> Required work
Find all lines below containing the string "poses" and return them.

*** Opening of Material for this task ***

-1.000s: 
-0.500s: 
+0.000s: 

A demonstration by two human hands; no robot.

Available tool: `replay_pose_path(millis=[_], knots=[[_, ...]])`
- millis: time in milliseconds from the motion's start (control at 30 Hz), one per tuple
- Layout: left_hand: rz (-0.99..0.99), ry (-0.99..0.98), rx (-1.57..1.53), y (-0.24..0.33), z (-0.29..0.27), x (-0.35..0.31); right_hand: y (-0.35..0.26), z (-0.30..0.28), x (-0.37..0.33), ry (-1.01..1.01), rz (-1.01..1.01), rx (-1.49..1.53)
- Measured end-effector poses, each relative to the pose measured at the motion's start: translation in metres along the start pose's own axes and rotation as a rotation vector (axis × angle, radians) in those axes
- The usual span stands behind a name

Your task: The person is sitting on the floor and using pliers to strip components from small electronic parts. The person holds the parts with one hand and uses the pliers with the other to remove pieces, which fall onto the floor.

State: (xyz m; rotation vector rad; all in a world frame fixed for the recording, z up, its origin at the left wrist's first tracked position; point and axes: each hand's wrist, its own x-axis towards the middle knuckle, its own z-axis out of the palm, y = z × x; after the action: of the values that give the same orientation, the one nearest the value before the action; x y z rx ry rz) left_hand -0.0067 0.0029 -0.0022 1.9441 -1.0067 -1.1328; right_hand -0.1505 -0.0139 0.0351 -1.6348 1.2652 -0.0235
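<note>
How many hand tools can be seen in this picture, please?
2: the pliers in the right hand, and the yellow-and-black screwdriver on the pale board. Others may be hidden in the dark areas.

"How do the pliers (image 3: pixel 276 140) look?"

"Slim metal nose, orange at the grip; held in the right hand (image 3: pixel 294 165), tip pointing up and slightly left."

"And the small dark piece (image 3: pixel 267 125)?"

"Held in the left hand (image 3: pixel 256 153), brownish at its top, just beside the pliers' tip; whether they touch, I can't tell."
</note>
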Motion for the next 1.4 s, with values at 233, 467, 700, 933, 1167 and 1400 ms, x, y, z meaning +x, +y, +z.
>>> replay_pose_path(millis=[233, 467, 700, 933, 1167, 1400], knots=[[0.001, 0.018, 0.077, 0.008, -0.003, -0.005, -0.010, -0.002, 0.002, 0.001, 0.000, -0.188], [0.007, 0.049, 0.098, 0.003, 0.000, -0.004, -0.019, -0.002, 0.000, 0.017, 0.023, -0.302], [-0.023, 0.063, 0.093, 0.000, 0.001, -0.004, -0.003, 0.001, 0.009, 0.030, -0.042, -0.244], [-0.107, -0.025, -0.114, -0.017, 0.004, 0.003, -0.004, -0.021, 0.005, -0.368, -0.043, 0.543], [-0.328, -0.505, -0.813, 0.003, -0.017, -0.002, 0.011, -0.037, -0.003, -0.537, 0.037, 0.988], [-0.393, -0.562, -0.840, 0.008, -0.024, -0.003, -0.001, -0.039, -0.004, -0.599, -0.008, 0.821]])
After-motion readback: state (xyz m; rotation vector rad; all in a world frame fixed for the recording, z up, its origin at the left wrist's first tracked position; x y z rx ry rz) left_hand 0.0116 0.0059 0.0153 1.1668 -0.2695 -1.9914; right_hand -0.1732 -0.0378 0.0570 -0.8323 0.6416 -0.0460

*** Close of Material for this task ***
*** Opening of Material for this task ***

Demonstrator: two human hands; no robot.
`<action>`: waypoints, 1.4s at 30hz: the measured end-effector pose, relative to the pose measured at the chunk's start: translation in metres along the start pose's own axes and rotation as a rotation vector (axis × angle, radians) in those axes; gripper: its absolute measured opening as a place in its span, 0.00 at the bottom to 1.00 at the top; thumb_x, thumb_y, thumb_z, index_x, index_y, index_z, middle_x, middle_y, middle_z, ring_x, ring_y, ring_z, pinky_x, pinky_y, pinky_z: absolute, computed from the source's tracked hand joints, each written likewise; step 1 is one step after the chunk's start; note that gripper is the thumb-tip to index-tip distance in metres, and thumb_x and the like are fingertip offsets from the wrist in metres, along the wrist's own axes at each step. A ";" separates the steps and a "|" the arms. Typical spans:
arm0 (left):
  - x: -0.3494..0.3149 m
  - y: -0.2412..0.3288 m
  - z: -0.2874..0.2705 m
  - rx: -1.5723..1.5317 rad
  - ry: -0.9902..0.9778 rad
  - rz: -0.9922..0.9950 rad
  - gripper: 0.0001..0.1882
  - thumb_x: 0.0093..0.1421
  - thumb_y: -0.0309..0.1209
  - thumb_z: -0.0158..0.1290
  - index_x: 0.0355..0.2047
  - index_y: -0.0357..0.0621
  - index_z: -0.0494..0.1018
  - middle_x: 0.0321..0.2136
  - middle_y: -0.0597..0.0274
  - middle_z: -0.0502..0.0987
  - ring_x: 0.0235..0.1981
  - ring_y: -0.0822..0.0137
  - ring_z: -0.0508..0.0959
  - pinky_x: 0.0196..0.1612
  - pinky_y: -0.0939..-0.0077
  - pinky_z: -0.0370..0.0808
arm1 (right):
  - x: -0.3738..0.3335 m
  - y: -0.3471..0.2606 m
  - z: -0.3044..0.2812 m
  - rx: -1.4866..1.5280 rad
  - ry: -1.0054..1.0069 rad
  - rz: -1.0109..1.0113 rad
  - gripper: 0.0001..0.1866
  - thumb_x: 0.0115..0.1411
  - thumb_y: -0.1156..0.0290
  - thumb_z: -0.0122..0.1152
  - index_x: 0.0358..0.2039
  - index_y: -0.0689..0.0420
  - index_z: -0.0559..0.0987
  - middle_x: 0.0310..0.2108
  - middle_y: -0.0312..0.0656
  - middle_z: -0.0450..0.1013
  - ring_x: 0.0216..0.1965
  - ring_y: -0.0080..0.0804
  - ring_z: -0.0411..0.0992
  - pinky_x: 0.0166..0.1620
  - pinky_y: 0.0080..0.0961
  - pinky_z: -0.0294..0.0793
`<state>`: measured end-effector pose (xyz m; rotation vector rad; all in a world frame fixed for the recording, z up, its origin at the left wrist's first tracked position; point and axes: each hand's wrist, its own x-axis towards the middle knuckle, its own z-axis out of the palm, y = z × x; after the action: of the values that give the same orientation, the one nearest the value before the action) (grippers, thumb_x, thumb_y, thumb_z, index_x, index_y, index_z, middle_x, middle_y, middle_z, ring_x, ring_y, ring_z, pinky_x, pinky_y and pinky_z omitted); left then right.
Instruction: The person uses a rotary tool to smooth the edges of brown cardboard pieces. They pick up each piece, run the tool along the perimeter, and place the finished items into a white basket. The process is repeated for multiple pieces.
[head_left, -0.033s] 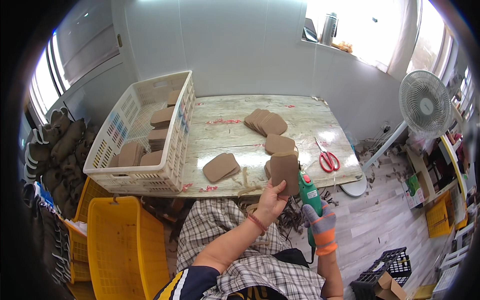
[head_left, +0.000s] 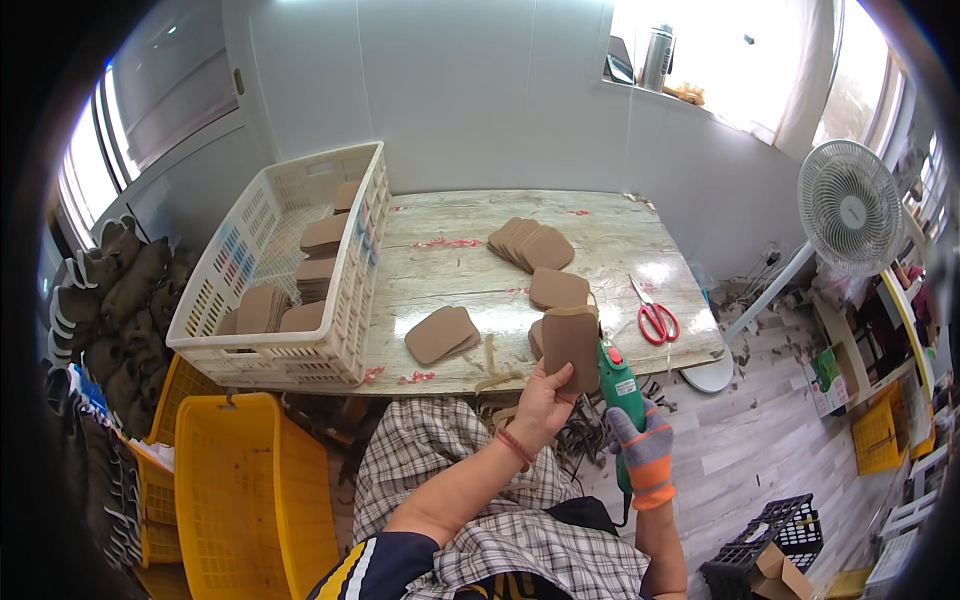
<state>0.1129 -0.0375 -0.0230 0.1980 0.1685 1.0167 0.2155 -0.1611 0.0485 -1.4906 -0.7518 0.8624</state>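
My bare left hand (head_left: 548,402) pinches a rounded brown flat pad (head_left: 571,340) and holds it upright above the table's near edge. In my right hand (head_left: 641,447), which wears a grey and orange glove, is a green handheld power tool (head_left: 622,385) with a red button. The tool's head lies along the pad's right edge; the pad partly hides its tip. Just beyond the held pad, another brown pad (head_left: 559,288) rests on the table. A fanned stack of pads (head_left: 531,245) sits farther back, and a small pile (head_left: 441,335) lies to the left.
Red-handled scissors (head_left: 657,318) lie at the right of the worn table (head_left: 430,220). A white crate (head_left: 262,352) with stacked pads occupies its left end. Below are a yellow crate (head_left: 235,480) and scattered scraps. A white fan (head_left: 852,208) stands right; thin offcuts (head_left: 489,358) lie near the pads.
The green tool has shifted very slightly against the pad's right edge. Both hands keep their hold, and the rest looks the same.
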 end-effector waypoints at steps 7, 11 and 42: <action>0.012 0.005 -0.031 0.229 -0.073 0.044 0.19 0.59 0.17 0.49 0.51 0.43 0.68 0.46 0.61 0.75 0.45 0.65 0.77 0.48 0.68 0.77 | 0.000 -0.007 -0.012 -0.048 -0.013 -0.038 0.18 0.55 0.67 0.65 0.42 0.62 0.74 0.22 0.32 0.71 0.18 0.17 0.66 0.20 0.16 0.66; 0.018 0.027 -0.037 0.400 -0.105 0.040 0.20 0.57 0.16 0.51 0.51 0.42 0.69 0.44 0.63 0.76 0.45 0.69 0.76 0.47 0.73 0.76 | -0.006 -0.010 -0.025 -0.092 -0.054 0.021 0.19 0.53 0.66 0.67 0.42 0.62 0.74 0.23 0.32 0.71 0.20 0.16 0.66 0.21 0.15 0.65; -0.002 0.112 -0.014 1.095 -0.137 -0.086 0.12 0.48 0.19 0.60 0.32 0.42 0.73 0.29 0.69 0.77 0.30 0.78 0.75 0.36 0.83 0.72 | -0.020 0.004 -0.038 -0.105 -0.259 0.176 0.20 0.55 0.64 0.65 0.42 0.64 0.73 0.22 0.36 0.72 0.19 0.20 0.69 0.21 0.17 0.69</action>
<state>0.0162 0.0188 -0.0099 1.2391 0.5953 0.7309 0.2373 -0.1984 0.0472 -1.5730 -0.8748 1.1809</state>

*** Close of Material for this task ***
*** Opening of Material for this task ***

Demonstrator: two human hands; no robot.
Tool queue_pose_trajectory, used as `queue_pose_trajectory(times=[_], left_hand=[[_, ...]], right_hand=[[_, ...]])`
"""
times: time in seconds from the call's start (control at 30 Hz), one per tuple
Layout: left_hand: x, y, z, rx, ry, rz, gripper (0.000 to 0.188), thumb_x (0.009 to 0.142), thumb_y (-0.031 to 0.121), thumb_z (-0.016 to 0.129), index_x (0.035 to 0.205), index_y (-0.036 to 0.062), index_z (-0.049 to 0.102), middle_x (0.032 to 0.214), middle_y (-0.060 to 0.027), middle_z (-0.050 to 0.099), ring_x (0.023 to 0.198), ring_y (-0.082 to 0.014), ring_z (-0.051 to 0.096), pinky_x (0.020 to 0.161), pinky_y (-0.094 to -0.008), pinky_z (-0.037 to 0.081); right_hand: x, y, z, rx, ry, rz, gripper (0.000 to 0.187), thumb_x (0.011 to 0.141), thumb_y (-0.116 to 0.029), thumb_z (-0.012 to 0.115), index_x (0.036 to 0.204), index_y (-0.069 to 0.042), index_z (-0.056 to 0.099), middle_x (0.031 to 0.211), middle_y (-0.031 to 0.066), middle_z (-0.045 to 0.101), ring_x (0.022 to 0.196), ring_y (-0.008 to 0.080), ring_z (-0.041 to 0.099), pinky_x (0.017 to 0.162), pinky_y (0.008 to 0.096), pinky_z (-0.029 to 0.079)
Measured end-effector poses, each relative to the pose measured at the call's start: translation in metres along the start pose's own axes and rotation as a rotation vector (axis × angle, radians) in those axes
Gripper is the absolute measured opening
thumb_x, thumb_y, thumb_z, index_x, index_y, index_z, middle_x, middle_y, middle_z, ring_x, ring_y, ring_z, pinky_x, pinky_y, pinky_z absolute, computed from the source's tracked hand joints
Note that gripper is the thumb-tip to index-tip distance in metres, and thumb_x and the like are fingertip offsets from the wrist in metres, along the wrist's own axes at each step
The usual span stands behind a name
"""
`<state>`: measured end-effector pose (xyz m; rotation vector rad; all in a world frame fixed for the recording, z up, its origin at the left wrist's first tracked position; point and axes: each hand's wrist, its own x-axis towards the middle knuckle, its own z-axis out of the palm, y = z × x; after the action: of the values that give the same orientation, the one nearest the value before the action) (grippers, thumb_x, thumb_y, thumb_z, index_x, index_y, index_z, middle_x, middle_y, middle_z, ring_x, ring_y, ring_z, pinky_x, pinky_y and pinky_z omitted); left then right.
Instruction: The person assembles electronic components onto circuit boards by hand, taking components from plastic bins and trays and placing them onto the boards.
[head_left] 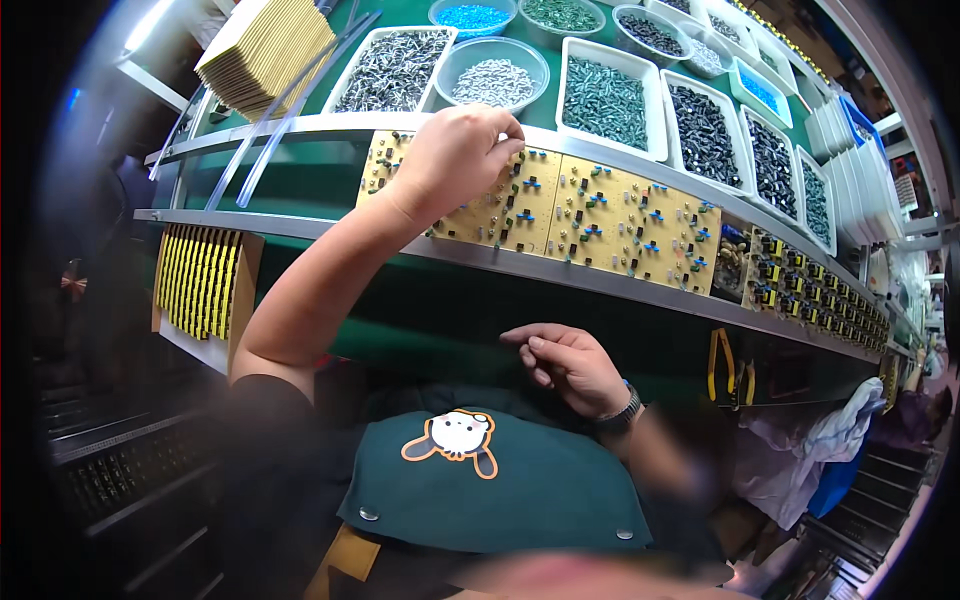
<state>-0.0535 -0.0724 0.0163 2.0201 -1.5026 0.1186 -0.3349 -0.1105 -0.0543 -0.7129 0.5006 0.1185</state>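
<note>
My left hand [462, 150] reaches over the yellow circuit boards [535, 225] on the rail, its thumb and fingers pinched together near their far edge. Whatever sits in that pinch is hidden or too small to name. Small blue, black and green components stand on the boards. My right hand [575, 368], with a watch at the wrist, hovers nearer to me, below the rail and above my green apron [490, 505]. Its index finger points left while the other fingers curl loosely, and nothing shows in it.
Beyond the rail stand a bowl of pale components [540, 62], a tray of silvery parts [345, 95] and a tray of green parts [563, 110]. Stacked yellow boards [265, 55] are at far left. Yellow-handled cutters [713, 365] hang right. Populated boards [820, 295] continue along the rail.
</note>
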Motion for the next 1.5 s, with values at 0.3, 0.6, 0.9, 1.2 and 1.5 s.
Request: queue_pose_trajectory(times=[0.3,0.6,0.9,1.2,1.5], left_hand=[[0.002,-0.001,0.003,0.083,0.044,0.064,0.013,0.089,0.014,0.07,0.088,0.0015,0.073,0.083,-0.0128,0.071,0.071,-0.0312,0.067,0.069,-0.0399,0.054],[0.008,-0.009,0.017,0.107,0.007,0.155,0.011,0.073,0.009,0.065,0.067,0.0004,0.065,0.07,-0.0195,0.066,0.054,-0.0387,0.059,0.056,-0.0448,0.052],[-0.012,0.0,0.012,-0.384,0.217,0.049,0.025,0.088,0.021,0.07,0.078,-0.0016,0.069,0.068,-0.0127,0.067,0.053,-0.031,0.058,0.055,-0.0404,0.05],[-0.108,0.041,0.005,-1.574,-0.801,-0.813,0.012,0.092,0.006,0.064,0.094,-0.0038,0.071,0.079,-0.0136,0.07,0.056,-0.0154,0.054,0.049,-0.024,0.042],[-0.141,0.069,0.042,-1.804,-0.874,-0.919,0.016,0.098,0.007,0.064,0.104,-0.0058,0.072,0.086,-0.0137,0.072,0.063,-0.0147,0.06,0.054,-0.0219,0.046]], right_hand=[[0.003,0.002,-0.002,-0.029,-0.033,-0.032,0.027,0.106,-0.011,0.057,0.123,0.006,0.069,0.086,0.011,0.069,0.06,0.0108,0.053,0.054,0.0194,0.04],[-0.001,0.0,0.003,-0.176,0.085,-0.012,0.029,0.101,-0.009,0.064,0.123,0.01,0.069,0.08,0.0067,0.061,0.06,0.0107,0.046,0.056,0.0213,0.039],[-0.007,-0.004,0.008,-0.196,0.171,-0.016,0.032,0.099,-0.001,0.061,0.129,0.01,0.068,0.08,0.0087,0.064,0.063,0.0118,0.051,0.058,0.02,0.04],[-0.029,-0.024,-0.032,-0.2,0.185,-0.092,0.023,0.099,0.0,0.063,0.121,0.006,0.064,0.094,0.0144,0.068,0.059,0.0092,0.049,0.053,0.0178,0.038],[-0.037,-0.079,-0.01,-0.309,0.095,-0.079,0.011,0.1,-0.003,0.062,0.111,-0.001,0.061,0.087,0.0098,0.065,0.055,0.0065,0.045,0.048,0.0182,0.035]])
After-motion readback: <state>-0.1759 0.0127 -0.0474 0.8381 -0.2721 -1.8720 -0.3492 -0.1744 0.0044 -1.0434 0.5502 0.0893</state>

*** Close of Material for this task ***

> Expected answer
- Measured end-effector poses, each relative to the pose measured at the motion's start: translation in metres along the start pose's own axes and rotation as a rotation vector (axis × angle, radians) in those axes
Measured end-effector poses, each relative to the pose measured at the call's start: translation in metres along the start pose's own axes and rotation as a rotation vector (axis × angle, radians) in those axes

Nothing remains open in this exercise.